Tout le reste vient de dons et de participations libres des patients.
Des entreprises locales peuvent apporter des financements en échange de séances de thérapie gratuites pour leurs salariés ; d’autres peuvent simplement faire des dons au nom de leur politique de RSE (Responsabilité sociétale des entreprises).
Bref, le projet est pérenne. Il est apprécié des soignants, des patients et de leurs proches.
C’est un exemple pour les différents centres d’oncologie intégrative qui sont en train de se monter ou de se consolider un peu partout en France.
L’ICM de Montpellier innove avec Miroki
À la fin du congrès, le Dr Julien Welmant a présenté le nouveau venu au sein de l’ICM : il s’agit du robot Miroki.
Je reviendrai plus en détail sur ce projet dans une lettre dédiée, parce que cela en vaut clairement la peine.
L’idée générale était d’apporter un accompagnement efficace et ludique aux enfants malades au sein de la salle de traitement en radiothérapie.

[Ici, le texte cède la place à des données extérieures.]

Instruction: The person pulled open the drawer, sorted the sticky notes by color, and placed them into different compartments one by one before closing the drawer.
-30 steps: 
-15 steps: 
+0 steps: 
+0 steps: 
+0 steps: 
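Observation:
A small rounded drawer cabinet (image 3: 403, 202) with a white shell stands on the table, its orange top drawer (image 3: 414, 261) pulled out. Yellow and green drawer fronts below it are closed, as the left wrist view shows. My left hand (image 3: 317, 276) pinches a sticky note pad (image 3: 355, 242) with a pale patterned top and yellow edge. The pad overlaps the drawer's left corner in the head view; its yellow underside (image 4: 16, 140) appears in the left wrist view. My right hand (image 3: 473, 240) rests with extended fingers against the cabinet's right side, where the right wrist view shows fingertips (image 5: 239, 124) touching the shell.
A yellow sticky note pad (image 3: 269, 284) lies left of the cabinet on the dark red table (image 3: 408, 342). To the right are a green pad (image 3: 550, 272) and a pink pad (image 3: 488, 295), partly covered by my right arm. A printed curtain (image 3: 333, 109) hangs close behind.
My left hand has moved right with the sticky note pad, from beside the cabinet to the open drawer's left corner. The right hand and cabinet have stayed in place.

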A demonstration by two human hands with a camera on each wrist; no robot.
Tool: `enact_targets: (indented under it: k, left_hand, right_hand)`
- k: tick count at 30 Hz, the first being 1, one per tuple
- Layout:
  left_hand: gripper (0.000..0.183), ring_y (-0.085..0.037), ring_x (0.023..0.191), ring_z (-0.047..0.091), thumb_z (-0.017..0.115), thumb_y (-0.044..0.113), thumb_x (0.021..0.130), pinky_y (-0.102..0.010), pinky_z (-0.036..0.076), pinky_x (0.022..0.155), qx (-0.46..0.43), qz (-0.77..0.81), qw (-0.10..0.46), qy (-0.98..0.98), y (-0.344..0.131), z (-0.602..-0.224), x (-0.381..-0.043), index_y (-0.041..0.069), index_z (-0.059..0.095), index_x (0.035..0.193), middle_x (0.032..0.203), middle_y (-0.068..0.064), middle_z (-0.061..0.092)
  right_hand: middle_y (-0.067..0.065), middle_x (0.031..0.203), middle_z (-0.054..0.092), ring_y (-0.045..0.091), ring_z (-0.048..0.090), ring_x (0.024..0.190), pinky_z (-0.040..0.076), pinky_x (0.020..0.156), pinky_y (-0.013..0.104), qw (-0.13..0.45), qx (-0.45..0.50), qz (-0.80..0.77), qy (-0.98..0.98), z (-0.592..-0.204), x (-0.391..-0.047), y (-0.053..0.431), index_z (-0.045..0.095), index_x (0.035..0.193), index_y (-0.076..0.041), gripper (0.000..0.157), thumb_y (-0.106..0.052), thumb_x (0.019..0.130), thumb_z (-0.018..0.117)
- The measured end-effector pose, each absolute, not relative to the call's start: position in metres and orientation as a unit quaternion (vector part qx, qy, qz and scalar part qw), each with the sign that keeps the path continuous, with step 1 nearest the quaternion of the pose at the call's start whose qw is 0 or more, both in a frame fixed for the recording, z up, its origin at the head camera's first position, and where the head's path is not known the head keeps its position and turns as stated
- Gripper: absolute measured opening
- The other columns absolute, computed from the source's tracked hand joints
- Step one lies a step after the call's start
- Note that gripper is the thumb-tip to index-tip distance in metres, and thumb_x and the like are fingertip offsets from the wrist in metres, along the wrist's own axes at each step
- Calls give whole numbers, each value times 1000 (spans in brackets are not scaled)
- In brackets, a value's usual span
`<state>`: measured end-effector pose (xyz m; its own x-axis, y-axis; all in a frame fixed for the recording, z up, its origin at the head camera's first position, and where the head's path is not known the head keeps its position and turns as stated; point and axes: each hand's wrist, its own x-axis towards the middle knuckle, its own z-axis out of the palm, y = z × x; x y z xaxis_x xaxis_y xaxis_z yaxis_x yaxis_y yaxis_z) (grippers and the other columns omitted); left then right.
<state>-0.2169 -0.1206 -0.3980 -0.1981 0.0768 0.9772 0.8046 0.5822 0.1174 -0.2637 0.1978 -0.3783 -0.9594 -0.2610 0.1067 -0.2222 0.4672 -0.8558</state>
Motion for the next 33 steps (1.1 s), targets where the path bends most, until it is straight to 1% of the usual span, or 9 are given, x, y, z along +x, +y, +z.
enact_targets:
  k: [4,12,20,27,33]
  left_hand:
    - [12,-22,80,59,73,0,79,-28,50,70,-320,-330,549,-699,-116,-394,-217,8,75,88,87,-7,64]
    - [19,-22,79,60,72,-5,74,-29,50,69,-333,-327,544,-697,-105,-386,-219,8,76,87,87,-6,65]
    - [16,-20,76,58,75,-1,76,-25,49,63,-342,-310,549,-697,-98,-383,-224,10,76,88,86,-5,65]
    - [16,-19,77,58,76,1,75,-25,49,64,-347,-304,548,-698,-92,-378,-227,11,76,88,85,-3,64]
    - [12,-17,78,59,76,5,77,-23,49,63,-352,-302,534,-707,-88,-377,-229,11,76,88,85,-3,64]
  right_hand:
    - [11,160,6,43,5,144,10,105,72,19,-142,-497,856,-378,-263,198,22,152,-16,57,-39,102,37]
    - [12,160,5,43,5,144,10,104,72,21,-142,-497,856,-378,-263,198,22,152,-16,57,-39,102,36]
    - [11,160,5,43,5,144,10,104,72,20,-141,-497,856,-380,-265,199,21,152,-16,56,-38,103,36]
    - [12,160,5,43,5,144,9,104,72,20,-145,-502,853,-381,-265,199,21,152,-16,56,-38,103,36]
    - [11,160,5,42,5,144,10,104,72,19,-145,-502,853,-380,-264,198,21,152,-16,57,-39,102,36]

Ce robot, conçu avec l’aide d’une start-up française, Enchanted Tools, utilise l’intelligence artificielle et a été imaginé à partir des personnages de mangas japonais que les enfants apprécient. Il est tout jaune, avec des yeux immenses, et tout simplement craquant.
À l’Institut du Cancer de Montpellier, les machines aussi pratiquent la médecine intégrative.